La reprise du dialogue lundi au Nicaragua semblait compromise au lendemain d’une journée de violences où au moins 14 personnes ont été tuées dans le sud-ouest du pays lors d’affrontements entre des forces gouvernementales et des opposants au président Daniel Ortega.
Vendredi, au milieu d’un nouvel épisode de violence dans ce pays secoué par une vague de contestation exigeant le départ du président, l’Église catholique, qui fait office de médiatrice, a annoncé une reprise du dialogue lundi entre le gouvernement et l’opposition.
Mais cette nouvelle tentative, qui suit plusieurs rencontres sans résultat, semblait incertaine après l’incursion des forces antiémeutes et des paramilitaires dans les villes de Diriamba et Jinotepe pour démanteler des barrages érigés par des opposants.
« La Conférence épiscopale va sérieusement réévaluer la poursuite » de sa médiation, a déclaré dimanche dans son homélie l’évêque auxiliaire de Managua, Mgr Silvio Baez.
« Nous ne pouvons pas continuer à nous asseoir avec les représentants d’un gouvernement qui ment, qui n’accepte pas sa responsabilité et continue à attaquer et massacrer la population », a taclé Mgr Baez.
Le prélat a averti que l’Église continuerait à parier sur le dialogue, mais « s’il se rompt », ce sera en raison de « la dureté du coeur, la fierté, l’ambition du pouvoir de ceux qui détiennent l’autorité politique au Nicaragua ».
« Ils seront responsables, si le dialogue se rompt, de ne pas avoir voulu une sortie pacifique de cette crise nationale qu’ils ont eux-mêmes provoquée et l’Histoire les jugera intransigeants, menteurs et arrogants », a-t-il déclaré.
Lundi, le climat était toujours tendu à Diriamba, à 45 km de Managua: une cinquantaine de civils cagoulés et équipés de drapeaux du Front sandiniste étaient postés devant la basilique de Saint-Sébastien où des manifestants étaient réfugiés depuis dimanche matin, a constaté l’AFP.
« On n’a pas pu dormir, ni manger, ni se laver car on est cernés. On attend que des organismes des droits de l’homme ou que quelqu’un vienne nous sortir de là », a raconté à l’AFP au téléphone un jeune depuis l’intérieur du bâtiment.
« Une horreur »
La vague de protestation au Nicaragua, déclenchée le 18 avril par une réforme de la sécurité sociale, vite abandonnée, cible le chef de l’État et son épouse Rosario Murillo, accusés de confisquer le pouvoir et de brider les libertés. Elle a déjà fait quelque 250 morts et près de 2000 blessés.

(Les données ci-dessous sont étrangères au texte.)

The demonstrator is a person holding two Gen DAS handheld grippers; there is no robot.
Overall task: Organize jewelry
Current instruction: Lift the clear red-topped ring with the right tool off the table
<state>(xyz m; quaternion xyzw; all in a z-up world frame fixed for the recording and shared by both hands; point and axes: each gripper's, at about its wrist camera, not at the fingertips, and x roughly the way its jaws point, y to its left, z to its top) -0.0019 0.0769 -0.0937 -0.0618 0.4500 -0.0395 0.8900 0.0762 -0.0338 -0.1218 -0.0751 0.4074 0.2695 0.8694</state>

Comme l’opposition, l’Église catholique du Nicaragua a appelé le président Ortega, 72 ans, à organiser des élections générales anticipées en mars 2019 au lieu de fin 2021, date de la fin de son mandat.
Mais l’ex-guérillero sandiniste, au pouvoir depuis 2007 après l’avoir déjà été de 1979 à 1990, a exclu samedi d’avancer la date des élections, qualifiant publiquement ses opposants de « groupe de putschistes » lors d’un rassemblement de ses partisans à Managua.
Pour accentuer la pression sur le chef de l’État, l’opposition nicaraguayenne a annoncé une grève générale de 24 heures pour vendredi, précédée d’une manifestation jeudi.
L’opération de dimanche a marqué les esprits.
« Ça a été une horreur. Il y a au moins 14 morts, mais cela pourrait être plus. Ce nombre inclut au moins un membre des forces antiémeutes, un paramilitaire et deux policiers », a déclaré à l’AFP Vilma Nunez, présidente du Centre nicaraguayen des droits de l’Homme (Cenidh).
Des hommes en tenue civile, avec des capuches noires et fortement armés, sont entrés avec la police à 6 heures du matin dans ces deux localités du département de Carazo, où ils ont détruit des barricades, au milieu de tirs nourris, ont indiqué des témoins et des associations de défense des droits de l’homme.
« La situation est grave », a déclaré le secrétaire de l’Association nicaraguayenne pour les droits de l’Homme (ANPDH), Alvaro Leiva, dénonçant une « répression disproportionnée » de la part des forces pro-Ortega.
La Commission interaméricaine des droits de l’homme (CIDH), qui enquête depuis début juillet sur les violences au Nicaragua dans le cadre d’un mandat de six mois, a exhorté les autorités à démanteler « les appareils répressifs progouvernementaux » qui opèrent dans le pays.